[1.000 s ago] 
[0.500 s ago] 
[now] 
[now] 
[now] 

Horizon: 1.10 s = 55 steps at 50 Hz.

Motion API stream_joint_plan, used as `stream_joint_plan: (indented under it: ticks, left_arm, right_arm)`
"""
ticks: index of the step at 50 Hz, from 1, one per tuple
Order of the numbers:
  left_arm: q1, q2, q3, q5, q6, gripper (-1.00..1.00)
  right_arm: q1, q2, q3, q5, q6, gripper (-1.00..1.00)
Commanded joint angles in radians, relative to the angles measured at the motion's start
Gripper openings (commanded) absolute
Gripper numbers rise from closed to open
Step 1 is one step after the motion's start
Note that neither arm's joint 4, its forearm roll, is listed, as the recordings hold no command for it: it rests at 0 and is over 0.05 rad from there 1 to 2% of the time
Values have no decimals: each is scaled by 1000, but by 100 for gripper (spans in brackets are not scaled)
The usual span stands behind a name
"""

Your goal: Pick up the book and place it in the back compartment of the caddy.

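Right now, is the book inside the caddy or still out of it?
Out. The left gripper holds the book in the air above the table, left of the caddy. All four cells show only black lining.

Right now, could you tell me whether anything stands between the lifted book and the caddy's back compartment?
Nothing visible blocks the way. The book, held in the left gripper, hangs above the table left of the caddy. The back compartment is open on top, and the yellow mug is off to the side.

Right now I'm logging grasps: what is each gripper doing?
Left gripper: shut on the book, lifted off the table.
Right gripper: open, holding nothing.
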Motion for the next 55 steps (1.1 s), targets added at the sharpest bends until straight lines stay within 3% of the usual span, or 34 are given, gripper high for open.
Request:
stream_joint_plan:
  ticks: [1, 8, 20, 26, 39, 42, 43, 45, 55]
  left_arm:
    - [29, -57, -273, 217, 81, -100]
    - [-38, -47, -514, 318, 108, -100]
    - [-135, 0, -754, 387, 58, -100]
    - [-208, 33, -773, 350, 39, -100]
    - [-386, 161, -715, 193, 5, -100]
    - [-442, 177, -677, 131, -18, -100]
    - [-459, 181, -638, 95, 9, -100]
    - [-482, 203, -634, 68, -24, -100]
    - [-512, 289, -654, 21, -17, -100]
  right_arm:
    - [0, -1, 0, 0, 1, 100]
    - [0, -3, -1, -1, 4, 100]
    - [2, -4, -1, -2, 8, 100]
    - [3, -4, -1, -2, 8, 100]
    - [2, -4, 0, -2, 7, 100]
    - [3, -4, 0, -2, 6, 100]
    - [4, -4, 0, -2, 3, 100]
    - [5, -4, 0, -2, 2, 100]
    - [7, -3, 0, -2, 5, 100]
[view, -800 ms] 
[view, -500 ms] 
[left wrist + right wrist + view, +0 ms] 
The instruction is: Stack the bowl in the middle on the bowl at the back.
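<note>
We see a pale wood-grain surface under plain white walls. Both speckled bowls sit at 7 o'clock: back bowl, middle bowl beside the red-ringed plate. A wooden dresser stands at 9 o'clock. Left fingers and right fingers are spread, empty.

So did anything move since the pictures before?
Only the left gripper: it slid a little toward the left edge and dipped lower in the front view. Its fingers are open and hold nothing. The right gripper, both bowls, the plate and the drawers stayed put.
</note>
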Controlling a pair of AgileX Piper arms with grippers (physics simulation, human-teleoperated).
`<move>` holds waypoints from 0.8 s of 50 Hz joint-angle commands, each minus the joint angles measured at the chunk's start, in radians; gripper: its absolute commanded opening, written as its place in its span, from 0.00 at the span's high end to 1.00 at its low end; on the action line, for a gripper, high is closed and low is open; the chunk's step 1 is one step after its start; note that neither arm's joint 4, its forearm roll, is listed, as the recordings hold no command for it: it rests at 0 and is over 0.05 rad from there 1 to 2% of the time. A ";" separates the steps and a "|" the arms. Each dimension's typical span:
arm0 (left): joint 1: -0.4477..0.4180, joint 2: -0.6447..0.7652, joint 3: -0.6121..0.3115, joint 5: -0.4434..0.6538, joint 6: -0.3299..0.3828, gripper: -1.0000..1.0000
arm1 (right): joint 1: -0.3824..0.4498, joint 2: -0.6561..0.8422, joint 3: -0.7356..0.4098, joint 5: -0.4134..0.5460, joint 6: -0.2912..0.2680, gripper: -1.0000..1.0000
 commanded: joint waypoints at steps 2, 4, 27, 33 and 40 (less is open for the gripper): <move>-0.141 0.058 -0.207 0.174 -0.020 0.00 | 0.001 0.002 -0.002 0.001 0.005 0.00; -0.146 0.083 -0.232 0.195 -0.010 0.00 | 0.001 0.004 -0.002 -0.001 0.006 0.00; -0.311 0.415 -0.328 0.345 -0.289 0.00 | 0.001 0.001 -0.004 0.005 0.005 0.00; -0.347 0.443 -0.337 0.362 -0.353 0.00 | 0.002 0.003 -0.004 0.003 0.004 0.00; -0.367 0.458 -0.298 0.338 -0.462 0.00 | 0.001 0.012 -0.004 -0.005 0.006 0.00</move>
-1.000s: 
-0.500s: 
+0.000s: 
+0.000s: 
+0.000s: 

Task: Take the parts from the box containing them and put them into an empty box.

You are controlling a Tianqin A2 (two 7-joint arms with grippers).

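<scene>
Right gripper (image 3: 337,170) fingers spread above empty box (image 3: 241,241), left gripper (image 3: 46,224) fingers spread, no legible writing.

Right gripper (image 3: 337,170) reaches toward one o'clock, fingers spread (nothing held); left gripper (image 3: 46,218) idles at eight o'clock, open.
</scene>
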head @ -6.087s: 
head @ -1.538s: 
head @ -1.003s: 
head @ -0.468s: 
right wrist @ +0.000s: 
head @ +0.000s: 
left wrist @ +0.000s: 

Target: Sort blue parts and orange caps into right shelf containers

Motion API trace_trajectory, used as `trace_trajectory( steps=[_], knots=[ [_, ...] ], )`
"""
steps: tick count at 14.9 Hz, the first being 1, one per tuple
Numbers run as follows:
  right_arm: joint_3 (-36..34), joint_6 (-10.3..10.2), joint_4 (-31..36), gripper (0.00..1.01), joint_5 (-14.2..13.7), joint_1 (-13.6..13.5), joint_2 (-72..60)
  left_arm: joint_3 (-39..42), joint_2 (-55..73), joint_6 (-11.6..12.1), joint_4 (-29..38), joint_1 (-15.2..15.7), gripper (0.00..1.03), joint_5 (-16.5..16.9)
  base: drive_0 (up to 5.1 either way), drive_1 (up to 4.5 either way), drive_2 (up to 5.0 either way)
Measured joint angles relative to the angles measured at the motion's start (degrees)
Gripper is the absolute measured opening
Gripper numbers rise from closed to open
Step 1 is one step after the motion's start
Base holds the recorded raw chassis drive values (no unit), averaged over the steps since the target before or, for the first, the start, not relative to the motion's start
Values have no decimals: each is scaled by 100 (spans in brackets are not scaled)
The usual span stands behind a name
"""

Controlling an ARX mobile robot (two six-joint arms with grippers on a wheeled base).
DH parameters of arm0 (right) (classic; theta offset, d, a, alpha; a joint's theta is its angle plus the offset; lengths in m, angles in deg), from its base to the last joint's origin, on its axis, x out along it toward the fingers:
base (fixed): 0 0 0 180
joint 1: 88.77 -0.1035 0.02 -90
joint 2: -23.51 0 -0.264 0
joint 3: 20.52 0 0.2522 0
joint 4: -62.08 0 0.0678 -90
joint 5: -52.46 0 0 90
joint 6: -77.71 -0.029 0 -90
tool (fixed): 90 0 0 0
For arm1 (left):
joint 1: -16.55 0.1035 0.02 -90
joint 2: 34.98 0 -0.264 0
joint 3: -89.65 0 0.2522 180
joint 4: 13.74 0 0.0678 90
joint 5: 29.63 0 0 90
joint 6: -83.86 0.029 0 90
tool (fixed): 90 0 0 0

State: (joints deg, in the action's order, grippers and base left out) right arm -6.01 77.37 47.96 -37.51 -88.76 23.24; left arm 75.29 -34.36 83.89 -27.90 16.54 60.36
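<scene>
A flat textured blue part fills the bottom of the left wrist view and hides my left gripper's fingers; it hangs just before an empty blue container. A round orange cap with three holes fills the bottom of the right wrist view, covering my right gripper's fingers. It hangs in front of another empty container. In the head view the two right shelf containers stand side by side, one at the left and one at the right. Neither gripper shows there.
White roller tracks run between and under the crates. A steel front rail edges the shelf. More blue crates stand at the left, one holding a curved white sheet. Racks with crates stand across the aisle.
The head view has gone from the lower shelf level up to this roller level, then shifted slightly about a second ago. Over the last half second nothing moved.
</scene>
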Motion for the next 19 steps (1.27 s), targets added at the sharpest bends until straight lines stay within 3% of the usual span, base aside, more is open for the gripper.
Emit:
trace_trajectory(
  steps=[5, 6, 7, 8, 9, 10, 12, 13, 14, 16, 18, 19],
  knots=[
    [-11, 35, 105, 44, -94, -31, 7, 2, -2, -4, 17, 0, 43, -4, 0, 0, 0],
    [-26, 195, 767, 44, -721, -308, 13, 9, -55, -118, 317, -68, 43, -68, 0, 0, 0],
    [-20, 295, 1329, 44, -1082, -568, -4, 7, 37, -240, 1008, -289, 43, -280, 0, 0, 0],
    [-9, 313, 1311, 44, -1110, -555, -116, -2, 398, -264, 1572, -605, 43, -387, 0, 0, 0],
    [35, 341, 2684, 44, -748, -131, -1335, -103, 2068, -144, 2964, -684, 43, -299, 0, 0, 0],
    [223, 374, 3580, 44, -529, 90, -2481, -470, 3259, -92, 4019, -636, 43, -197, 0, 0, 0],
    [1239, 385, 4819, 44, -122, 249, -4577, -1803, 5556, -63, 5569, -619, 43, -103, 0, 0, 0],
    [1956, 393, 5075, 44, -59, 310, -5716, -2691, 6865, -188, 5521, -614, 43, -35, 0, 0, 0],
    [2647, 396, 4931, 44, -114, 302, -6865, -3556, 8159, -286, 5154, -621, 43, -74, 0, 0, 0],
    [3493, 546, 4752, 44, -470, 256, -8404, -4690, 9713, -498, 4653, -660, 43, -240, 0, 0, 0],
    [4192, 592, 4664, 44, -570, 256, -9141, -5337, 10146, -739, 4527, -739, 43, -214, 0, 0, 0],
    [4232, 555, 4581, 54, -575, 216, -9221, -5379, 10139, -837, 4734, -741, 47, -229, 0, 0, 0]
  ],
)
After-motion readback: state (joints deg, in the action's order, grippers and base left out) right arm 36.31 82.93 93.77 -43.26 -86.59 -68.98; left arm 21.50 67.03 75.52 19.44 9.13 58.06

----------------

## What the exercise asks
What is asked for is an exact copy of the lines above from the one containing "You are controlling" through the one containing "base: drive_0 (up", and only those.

## Solution for this task
You are controlling a Tianqin A2 (two 7-joint arms with grippers).

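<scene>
Right gripper (image 3: 337,170) fingers spread above empty box (image 3: 241,241), left gripper (image 3: 46,224) fingers spread, no legible writing.

Right gripper (image 3: 337,170) reaches toward one o'clock, fingers spread (nothing held); left gripper (image 3: 46,218) idles at eight o'clock, open.
</scene>
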head @ -6.087s: 
head @ -1.538s: 
head @ -1.003s: 
head @ -0.468s: 
right wrist @ +0.000s: 
head @ +0.000s: 
left wrist @ +0.000s: 

Target: Sort blue parts and orange caps into right shelf containers

Motion API trace_trajectory, used as `trace_trajectory( steps=[_], knots=[ [_, ...] ], )`
"""
steps: tick count at 14.9 Hz, the first being 1, one per tuple
Numbers run as follows:
  right_arm: joint_3 (-36..34), joint_6 (-10.3..10.2), joint_4 (-31..36), gripper (0.00..1.01), joint_5 (-14.2..13.7), joint_1 (-13.6..13.5), joint_2 (-72..60)
  left_arm: joint_3 (-39..42), joint_2 (-55..73), joint_6 (-11.6..12.1), joint_4 (-29..38), joint_1 (-15.2..15.7), gripper (0.00..1.03), joint_5 (-16.5..16.9)
  base: drive_0 (up to 5.1 either way), drive_1 (up to 4.5 either way), drive_2 (up to 5.0 either way)

This response is done.